Friday, December 2, 2011

My ears and hearing

I don't think our ears get enough respect.  I understand that the fetus gets the ability to hear before it gets other senses.  Hearing and scent are "surround" senses, unlike vision which is more uni-directional.  Sure, peripheral vision actually gives us a swath of awareness but we can hear a sound from any angle.  I have heard that cats have especially acute hearing, that they can hear a mouse swallow in the next room.  In one of our Great Courses, our senses and aging, the incident is told of research on conditioning cats by showing a series of lights on a panel.  The experimenters were amazed to find that the best performer was totally blind!  That cat could hear which light sequence had occurred.  
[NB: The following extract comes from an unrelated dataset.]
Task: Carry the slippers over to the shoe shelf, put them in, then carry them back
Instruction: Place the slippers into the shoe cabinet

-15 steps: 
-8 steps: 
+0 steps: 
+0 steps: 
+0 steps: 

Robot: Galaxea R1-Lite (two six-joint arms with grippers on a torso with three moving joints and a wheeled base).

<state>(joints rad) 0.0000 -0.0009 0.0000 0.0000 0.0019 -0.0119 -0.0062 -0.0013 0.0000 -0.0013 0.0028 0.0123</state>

I paid new attention to hearing from reading the ads and promotion material for the Brain Fitness Program, computer software by Posit Science.  They make practice and training software for both hearing and vision but they started with hearing.  I've been wondering about hearing and longevity: what is the correlation?  Putting the underlined words into Google brings up the point that those who can't hear are subject to dangers they may be unable to detect, such as approaching cars at the street corner.  

But that is just the sort of thing I am thinking about.  Not hearing as a tool but hearing as a big part of life.  In college, I wrestled against Gallaudet University, founded by Congress and Abraham Lincoln, the only university in the world specifically for deaf and hard-of-hearing.  Going there was impressive and informative.  I never attended any classes but several times, I wrestled in their gym and saw what life was like for those students.  Some differences but I was probably left with the impression that being deaf doesn't matter and affect us as much as it really does.

Fast forward about 50 years.  Now, I wear my 2nd set of hearing aids.  My wife is burdened by a guy who constantly asks what it was that she just said.  I know it is irritating but I don't want to lose contact with her.  She is patient but we both find little endearments lose something when repeated a 2nd time, more clearly and distinctly.  Explaining that we need "bread" not "lead" can be amusing but it can get tiresome, for both of us.

Just as we learned in psychophysics, there is a difference between detection of sounds (I know when she speaks and can hear that she is speaking) and recognition (I don't know what words she said).  I learned from Posit Science materials  and listening to Dr. Michael Merzenich on public tv that the part of my brain that decodes the sounds into meanings works more slowly than it used to.  Posit and the audiologists I see tell me often that my hearing would fade faster if I didn't wear hearing aids and if I weren't trying to understand what is said.  I also learned from working with the Posit software on exercises where I must choose which of two similar syllables was said, that I can sometimes tell what was said a tiny bit after I have already decided I couldn't.  That is, sub-conscious and slower processes are at work in my brain.